• _Exercise requirements_
Could you report every line of the listing below that holds the word "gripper"?

• _Supplied data_
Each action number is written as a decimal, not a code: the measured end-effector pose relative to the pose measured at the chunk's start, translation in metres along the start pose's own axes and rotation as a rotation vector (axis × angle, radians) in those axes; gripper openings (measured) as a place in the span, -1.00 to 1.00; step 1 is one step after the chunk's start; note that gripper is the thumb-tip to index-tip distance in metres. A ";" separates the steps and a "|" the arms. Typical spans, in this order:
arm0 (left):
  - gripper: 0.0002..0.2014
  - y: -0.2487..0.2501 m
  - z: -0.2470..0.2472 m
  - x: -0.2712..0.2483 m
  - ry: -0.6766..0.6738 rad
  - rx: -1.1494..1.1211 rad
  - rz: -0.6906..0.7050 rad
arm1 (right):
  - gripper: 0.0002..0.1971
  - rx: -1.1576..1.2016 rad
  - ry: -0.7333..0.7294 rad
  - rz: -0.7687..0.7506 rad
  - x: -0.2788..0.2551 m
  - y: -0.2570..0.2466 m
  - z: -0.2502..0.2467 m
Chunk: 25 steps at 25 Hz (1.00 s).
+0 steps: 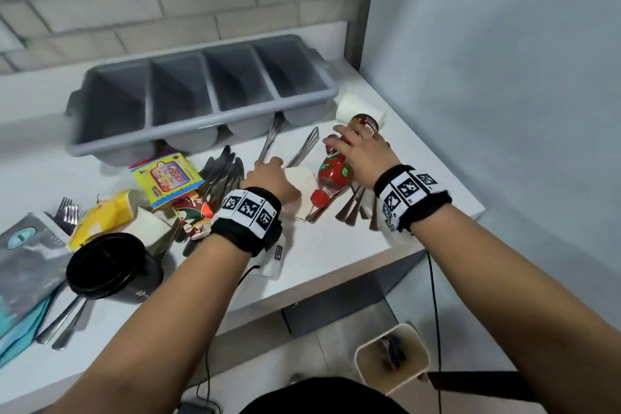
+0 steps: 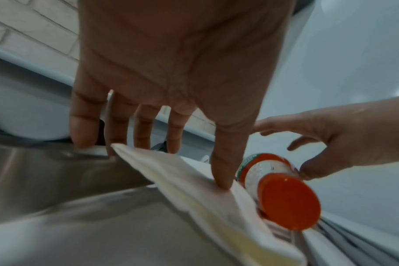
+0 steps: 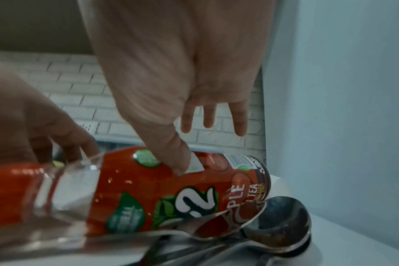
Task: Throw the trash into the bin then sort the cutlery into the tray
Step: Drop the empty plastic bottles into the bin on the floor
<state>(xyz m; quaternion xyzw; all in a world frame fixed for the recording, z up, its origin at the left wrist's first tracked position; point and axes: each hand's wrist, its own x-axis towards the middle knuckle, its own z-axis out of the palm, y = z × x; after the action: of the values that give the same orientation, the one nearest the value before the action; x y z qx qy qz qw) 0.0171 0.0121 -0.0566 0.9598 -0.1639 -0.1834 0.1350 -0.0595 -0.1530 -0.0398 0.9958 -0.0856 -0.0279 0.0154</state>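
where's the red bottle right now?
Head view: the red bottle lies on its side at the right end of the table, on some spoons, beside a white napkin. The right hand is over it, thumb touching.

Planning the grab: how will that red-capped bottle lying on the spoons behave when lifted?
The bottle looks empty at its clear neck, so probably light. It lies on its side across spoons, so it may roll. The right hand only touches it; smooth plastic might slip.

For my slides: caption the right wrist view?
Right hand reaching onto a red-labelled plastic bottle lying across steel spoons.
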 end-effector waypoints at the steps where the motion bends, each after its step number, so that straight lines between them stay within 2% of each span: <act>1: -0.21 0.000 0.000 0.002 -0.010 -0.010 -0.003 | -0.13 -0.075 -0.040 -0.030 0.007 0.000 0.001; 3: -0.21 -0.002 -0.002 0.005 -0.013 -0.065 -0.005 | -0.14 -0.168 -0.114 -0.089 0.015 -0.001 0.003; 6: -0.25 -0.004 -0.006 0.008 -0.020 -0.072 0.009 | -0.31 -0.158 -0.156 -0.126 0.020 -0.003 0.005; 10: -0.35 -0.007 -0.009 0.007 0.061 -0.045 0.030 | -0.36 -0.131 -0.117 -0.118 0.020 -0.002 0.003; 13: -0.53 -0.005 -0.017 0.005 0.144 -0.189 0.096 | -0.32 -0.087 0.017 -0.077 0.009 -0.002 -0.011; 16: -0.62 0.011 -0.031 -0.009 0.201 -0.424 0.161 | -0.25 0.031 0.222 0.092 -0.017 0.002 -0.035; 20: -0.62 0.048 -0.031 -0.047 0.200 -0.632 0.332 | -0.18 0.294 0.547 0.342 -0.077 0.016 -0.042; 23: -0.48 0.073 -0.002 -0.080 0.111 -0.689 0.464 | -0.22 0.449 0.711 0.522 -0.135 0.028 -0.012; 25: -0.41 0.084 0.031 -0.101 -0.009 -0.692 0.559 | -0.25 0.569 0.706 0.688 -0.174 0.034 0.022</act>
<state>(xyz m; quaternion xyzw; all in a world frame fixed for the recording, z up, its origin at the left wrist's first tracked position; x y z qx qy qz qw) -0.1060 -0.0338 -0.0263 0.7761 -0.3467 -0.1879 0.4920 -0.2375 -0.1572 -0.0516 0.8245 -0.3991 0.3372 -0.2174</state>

• _Solution to the exercise_
Each action number is written as a decimal, not a code: the measured end-effector pose relative to the pose measured at the chunk's start, translation in metres along the start pose's own axes and rotation as a rotation vector (axis × angle, radians) in those axes; gripper openings (measured) as a place in the span, -1.00 to 1.00; step 1 is one step after the chunk's start; note that gripper is the thumb-tip to index-tip distance in metres. A ";" separates the steps and a "|" the arms. Typical spans, in this order:
  - gripper: 0.0002..0.2014
  - gripper: 0.0002..0.1971

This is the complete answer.